Your task: Leave every picture out and give back the lines below from the first through the line that holds "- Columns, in", exactly as written.

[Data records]

======

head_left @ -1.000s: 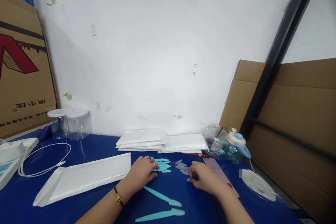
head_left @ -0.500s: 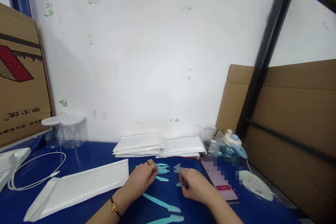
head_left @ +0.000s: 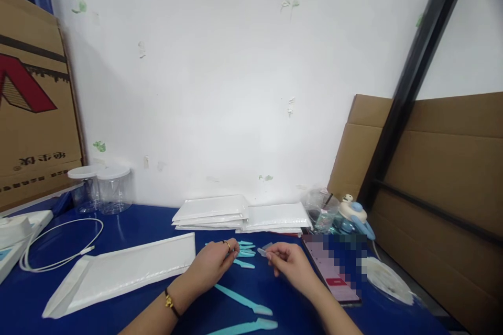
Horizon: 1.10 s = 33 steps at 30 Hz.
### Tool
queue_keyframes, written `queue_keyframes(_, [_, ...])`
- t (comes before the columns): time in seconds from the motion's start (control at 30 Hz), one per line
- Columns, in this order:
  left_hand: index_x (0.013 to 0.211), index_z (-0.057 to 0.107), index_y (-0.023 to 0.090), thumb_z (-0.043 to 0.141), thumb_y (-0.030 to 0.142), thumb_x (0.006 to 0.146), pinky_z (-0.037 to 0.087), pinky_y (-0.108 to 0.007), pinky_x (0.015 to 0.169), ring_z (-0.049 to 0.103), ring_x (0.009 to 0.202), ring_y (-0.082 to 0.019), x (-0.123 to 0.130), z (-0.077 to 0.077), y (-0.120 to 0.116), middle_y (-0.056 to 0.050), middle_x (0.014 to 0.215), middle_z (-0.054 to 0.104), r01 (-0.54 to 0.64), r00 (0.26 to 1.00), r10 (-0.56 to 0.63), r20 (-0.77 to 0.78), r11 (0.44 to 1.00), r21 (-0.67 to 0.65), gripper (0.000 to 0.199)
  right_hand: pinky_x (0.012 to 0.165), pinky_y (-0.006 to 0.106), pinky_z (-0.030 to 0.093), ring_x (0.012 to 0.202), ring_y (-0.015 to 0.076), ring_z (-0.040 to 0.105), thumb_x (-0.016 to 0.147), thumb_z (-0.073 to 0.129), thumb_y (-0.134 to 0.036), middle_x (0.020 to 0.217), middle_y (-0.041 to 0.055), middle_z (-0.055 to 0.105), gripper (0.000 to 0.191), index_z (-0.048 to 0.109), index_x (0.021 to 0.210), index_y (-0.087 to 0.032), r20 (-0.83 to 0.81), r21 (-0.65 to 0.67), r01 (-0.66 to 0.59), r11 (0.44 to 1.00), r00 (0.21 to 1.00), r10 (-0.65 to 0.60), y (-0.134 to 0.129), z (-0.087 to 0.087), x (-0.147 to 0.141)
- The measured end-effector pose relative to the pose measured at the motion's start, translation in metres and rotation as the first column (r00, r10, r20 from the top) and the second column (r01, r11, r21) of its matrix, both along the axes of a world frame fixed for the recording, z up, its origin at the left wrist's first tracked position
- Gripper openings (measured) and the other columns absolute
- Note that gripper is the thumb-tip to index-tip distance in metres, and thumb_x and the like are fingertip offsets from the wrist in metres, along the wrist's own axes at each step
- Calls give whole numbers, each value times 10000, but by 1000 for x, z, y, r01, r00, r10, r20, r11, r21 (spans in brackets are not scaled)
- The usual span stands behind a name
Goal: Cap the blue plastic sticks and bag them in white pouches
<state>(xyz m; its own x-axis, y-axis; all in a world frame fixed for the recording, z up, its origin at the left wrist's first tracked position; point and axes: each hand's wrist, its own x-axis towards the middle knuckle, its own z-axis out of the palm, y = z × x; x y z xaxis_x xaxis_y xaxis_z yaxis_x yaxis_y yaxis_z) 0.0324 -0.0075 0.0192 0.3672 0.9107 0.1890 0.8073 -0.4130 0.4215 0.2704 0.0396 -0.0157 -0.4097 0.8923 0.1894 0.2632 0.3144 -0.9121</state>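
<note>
My left hand (head_left: pixel 216 261) is closed, palm down, beside a small group of turquoise eyebrow razors (head_left: pixel 247 254). Its fingertips are hidden, so what they hold, if anything, cannot be made out. My right hand (head_left: pixel 291 267) pinches a small clear plastic cap (head_left: pixel 262 253) between thumb and fingers. Another translucent cap (head_left: pixel 268 246) shows just behind it. Nearer to me, one turquoise razor (head_left: pixel 245 299) lies slanted between my arms, with a second razor (head_left: pixel 245 327) in front of it at the bottom edge.
A white padded mailer (head_left: pixel 121 275) lies at left, beside a white cable (head_left: pixel 27 254). Stacked mailers (head_left: pixel 212 209) rest against the wall. Lidded clear jars (head_left: pixel 115 193) stand back left. At right are a phone (head_left: pixel 332 272), a plastic cup (head_left: pixel 320 209) and a blue-handled bottle (head_left: pixel 351 214).
My right hand has lifted and turned slightly, bringing the clear cap up from lower down. My left hand stays near the razors. The whole view has shifted a little.
</note>
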Motion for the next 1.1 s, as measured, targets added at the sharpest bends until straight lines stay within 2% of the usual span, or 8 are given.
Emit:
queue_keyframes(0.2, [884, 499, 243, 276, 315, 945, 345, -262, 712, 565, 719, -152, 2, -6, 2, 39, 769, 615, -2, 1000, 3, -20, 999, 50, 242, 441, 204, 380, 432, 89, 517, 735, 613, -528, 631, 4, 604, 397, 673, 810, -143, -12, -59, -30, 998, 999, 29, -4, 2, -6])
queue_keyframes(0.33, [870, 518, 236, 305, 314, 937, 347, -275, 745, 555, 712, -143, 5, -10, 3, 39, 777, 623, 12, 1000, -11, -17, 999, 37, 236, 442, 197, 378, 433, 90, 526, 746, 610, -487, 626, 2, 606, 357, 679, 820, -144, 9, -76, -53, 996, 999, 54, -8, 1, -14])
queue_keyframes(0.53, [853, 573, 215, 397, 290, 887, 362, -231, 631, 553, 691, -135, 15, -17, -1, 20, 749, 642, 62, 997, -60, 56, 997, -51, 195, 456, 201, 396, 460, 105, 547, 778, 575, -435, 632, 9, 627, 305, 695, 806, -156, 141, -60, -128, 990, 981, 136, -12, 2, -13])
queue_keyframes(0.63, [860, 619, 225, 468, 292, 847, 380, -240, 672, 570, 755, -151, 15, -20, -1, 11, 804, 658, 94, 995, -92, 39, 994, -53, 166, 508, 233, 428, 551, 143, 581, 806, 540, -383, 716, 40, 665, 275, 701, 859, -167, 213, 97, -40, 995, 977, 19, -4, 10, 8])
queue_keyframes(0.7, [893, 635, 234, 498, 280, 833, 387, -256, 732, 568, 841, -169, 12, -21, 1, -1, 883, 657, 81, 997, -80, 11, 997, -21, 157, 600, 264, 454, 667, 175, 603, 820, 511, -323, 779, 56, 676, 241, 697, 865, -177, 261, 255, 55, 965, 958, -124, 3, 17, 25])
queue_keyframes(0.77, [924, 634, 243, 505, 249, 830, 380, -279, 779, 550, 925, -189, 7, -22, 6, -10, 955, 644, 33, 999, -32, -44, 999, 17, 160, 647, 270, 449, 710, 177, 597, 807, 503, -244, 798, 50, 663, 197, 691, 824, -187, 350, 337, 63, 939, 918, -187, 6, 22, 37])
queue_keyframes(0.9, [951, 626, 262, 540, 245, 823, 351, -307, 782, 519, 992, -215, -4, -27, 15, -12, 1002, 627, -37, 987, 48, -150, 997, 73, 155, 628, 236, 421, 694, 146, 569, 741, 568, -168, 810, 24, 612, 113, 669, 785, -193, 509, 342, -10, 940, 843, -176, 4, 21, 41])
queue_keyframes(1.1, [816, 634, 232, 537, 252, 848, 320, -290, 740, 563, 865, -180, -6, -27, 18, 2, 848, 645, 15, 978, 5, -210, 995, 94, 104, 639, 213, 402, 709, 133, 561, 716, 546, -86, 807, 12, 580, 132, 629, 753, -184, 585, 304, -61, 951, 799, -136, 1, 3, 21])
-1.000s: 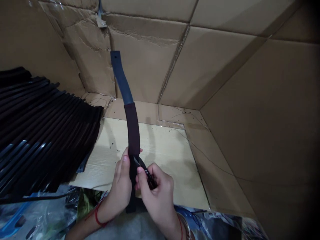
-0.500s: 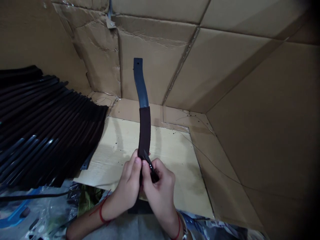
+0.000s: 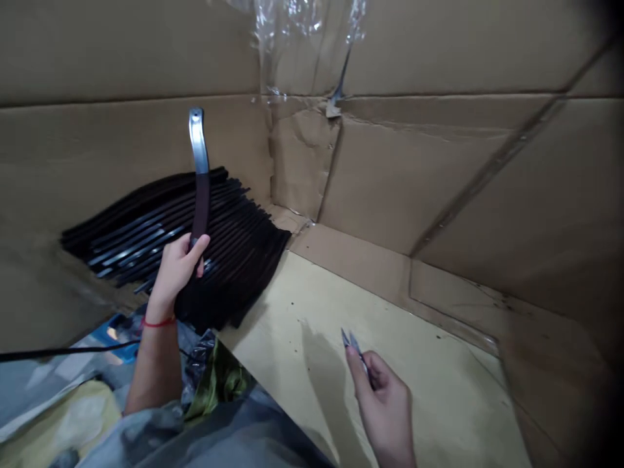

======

Exercise response:
head_left @ -1.000s: 
head_left @ -0.500s: 
head_left @ +0.000s: 
Horizon: 1.10 s = 33 steps at 30 Hz.
### Tool
queue_keyframes, written `queue_keyframes(_, [_, ...])`
- t (comes before the columns): time in seconds from the motion's start (control at 30 Hz), one per line
- Columns, in this order:

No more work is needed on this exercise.